Ben bu konçertonun değişik yorumcularını birçok kez dinledim; inanın onların içinde hiçbiri, yalnızca sol eliyle piyano çaldığını belli etmiyordu vallahi! Çünkü eser, beş parmakla yorumlanmasına karşın, on parmakla çalınıyor izlenimini yaratacak biçimde bestelenmişti. (Koskoca Ravel bu, yapar mı yapar!)

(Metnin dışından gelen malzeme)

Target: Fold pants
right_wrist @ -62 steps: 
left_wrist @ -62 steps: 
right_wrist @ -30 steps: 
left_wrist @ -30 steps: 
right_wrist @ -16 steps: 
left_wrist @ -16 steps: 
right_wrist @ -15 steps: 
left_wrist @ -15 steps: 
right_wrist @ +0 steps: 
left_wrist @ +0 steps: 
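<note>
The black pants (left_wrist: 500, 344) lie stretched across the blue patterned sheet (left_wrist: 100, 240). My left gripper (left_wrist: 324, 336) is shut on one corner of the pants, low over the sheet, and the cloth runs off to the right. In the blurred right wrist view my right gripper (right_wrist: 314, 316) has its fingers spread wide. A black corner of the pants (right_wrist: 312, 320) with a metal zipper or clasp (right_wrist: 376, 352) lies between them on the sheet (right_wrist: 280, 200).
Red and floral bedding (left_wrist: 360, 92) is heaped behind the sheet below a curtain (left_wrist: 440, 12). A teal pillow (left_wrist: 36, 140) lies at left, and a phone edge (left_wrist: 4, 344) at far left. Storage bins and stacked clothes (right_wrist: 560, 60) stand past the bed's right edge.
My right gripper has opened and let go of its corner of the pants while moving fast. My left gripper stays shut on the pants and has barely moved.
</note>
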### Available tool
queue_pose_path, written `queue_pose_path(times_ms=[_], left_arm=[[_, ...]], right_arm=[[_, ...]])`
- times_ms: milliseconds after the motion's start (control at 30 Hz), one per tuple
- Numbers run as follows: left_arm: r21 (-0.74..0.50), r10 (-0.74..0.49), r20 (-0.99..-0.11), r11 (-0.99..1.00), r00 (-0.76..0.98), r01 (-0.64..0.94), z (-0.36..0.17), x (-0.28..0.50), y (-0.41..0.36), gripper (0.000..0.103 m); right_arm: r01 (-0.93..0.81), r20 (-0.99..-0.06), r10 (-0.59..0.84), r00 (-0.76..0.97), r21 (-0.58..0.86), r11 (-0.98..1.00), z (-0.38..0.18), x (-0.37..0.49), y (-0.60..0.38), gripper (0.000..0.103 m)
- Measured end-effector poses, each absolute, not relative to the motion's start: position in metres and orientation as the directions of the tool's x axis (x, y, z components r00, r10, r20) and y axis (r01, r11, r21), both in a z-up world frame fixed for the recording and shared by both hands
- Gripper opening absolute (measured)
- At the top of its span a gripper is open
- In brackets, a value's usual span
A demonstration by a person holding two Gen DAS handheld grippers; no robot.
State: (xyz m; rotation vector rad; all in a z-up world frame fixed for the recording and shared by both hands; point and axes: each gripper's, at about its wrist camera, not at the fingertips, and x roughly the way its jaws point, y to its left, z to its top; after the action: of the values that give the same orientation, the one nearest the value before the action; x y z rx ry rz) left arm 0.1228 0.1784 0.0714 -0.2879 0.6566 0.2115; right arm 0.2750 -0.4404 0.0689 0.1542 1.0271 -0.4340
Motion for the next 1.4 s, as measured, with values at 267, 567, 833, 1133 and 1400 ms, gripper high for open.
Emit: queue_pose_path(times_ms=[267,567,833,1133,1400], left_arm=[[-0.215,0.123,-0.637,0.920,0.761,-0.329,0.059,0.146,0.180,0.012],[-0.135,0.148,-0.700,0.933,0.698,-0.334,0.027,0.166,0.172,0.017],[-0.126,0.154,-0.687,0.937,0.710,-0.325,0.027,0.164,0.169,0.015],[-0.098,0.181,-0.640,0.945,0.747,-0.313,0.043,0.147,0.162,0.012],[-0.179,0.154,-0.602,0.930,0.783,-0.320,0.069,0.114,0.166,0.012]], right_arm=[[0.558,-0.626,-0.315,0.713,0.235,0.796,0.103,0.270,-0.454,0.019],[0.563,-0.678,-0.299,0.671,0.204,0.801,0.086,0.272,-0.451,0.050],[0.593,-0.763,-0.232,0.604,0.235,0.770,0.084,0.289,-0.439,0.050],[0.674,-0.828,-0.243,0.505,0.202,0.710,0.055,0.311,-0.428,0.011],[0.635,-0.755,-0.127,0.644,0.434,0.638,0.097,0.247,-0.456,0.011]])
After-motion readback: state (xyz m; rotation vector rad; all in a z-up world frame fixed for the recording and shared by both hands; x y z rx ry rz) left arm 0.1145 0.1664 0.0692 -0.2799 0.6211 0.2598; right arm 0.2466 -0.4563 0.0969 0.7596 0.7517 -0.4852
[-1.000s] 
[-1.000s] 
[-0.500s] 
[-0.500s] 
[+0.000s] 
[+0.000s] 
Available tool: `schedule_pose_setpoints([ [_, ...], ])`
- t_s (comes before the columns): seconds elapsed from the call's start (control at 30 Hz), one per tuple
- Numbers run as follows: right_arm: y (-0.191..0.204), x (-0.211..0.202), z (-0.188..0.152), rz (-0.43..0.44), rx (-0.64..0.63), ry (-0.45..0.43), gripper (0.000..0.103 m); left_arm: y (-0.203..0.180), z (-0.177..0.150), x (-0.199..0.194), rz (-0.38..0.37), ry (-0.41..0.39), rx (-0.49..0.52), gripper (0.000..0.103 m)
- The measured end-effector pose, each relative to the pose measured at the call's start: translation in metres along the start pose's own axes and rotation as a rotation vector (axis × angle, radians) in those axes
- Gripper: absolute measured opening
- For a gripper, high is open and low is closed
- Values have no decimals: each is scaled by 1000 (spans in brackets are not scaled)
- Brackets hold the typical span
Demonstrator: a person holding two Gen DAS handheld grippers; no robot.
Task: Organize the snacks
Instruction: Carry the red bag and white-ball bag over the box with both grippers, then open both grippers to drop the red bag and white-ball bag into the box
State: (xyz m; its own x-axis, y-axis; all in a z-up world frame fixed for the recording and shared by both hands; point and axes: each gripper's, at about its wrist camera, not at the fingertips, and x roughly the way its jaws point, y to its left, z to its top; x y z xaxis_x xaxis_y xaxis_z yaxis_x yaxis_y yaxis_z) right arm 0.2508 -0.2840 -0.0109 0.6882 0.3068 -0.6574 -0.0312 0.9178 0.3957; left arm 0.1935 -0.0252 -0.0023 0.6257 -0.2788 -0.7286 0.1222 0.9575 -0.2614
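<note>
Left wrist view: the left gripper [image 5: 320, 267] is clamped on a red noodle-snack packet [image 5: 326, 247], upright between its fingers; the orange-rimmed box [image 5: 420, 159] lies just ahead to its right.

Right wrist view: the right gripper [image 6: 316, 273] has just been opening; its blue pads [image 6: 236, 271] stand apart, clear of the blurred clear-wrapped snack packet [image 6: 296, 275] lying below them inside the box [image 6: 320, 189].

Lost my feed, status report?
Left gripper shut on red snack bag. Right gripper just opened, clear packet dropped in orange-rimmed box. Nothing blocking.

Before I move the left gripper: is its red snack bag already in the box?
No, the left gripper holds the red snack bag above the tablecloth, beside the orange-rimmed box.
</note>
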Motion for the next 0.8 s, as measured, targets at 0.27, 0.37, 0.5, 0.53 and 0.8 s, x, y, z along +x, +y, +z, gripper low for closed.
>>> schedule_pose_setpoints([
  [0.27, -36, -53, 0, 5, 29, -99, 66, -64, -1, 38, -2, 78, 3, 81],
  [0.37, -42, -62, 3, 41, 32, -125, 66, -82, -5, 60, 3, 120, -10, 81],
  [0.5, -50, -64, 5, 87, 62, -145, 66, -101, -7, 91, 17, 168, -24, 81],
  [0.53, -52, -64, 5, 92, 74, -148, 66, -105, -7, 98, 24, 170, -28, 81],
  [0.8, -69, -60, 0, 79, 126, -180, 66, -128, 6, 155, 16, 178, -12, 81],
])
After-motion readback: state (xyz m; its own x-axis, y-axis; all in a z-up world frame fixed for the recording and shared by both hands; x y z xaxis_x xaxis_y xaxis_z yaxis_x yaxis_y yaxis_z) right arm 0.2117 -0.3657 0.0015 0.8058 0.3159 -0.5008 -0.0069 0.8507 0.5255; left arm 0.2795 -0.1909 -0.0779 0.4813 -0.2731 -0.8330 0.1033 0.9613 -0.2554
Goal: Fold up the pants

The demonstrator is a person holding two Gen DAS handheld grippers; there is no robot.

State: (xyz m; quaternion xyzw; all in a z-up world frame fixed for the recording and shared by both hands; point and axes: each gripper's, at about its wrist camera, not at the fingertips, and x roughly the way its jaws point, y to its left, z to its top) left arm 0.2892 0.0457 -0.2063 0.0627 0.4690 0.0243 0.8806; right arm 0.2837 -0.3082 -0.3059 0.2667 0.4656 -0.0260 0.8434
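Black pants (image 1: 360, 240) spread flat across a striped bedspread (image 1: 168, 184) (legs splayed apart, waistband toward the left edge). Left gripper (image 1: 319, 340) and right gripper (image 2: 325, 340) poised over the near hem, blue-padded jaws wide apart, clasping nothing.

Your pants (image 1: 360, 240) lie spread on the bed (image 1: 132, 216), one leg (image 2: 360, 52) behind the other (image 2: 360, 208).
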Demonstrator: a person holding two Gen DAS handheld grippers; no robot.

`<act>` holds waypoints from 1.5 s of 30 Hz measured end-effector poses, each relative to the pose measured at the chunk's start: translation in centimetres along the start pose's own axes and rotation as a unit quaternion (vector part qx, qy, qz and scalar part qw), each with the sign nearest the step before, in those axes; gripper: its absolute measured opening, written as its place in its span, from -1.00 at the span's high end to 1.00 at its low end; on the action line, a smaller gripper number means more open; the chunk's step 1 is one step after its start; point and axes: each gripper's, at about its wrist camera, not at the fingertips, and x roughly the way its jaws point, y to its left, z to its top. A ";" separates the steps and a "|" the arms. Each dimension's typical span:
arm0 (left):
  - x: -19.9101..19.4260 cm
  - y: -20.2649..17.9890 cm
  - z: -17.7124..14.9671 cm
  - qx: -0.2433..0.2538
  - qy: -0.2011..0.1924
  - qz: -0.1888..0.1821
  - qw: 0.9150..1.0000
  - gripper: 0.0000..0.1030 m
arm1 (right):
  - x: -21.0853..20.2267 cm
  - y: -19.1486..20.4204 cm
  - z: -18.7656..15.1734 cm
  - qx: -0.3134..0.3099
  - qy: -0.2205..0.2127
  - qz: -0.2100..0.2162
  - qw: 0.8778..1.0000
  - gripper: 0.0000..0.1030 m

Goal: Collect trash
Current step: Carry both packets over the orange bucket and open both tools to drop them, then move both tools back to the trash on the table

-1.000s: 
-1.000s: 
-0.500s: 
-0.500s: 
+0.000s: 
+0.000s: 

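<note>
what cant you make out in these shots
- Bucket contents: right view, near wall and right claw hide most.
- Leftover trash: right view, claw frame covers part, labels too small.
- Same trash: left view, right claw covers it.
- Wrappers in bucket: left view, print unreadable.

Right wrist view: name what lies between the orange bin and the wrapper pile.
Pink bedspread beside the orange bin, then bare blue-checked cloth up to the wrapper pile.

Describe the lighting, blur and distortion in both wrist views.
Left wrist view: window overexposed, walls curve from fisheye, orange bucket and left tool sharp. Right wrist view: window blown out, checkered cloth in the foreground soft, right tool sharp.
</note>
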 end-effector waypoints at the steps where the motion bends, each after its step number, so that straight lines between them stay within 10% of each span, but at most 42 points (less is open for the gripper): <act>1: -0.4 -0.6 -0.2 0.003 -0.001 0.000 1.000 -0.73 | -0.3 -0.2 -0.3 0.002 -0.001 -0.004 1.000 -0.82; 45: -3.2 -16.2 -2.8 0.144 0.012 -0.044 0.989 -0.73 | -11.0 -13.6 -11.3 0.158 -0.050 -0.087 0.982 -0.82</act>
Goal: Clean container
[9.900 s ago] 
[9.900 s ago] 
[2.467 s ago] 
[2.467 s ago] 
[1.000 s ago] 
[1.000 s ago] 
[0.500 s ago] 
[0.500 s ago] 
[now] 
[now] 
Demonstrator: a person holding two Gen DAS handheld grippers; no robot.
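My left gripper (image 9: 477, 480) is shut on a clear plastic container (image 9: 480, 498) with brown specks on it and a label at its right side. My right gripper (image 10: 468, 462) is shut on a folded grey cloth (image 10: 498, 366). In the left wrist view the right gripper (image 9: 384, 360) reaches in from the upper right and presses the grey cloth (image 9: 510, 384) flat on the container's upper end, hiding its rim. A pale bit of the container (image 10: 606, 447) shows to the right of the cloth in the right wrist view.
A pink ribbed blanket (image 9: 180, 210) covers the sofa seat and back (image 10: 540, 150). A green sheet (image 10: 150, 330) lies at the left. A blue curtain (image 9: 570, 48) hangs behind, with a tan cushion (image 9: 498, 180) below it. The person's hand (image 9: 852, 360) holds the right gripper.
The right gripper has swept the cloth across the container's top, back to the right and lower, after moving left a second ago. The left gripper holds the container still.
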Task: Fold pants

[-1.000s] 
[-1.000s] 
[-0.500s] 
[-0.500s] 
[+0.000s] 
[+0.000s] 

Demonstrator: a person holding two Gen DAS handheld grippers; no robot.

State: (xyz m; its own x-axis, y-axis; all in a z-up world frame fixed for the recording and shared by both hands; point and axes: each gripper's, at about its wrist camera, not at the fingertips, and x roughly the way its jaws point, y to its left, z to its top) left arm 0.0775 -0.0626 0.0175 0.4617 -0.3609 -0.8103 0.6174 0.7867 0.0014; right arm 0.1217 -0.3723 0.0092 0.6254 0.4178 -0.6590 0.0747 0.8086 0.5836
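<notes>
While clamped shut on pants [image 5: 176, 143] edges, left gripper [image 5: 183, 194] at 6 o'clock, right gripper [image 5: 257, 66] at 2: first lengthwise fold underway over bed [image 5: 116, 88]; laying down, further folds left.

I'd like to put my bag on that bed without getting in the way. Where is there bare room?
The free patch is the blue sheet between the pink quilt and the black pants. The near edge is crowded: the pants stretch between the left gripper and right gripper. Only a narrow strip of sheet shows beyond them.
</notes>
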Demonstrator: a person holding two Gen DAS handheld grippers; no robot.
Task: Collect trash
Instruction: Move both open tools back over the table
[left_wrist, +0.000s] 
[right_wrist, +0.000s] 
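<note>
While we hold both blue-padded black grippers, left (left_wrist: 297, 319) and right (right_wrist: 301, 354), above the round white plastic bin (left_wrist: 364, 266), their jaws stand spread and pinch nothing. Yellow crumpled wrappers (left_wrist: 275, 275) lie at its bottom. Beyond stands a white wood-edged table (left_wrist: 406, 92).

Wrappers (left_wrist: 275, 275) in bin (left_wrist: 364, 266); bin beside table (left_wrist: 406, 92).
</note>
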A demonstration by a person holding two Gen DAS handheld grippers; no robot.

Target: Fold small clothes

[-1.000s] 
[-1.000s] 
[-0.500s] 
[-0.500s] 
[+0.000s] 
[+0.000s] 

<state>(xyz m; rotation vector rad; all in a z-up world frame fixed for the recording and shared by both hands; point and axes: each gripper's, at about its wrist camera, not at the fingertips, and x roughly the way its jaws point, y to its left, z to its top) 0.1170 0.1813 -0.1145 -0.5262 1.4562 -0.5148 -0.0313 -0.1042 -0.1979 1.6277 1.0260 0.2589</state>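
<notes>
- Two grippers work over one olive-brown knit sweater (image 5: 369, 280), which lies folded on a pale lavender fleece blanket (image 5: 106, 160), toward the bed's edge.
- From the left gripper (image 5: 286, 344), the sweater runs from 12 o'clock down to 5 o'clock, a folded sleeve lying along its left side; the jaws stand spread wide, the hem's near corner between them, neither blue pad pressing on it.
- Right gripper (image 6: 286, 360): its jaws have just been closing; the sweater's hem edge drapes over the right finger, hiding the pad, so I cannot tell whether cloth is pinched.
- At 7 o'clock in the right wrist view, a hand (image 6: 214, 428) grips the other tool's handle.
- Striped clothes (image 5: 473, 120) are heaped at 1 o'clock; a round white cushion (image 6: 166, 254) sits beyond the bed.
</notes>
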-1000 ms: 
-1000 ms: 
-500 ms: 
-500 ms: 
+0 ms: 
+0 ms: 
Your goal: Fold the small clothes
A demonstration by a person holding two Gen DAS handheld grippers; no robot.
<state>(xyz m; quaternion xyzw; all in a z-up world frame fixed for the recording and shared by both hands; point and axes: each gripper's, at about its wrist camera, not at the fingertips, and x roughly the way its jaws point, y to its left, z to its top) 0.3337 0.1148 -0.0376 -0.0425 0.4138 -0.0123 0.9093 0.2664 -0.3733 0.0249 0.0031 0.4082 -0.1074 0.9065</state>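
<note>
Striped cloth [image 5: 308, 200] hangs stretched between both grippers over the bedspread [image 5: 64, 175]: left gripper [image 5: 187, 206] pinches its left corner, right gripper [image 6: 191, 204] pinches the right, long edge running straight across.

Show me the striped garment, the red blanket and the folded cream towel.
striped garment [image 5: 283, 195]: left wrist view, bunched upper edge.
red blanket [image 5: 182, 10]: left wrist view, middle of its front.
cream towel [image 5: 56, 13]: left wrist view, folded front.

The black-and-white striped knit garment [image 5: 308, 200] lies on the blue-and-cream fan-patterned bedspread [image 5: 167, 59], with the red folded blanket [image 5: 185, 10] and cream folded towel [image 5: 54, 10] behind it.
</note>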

Bakın şu gerçeği de belirteyim: Birinci Dünya Savaşı sona erdikten sonra, o dönemde “müziğin başkenti” sayılan Paris’te burjuvazi ve özellikle küçük burjuvazi, müthiş bir eğlence düşkünlüğüne kapılmış, yıllar boyunca sabahlara kadar vur patlasın çal oynasın dans edip Paris’i bir karnaval kentine dönüştürmüştür. İşte yıllar süren bu olay da Birinci Dünya Savaşı ile müziğin bağlantısına girer tabii…
Böylece sıkıntılı savaş yıllarının acısı çıkarılmış mıdır dersiniz? Bilemem. Onu Parislilere sorun…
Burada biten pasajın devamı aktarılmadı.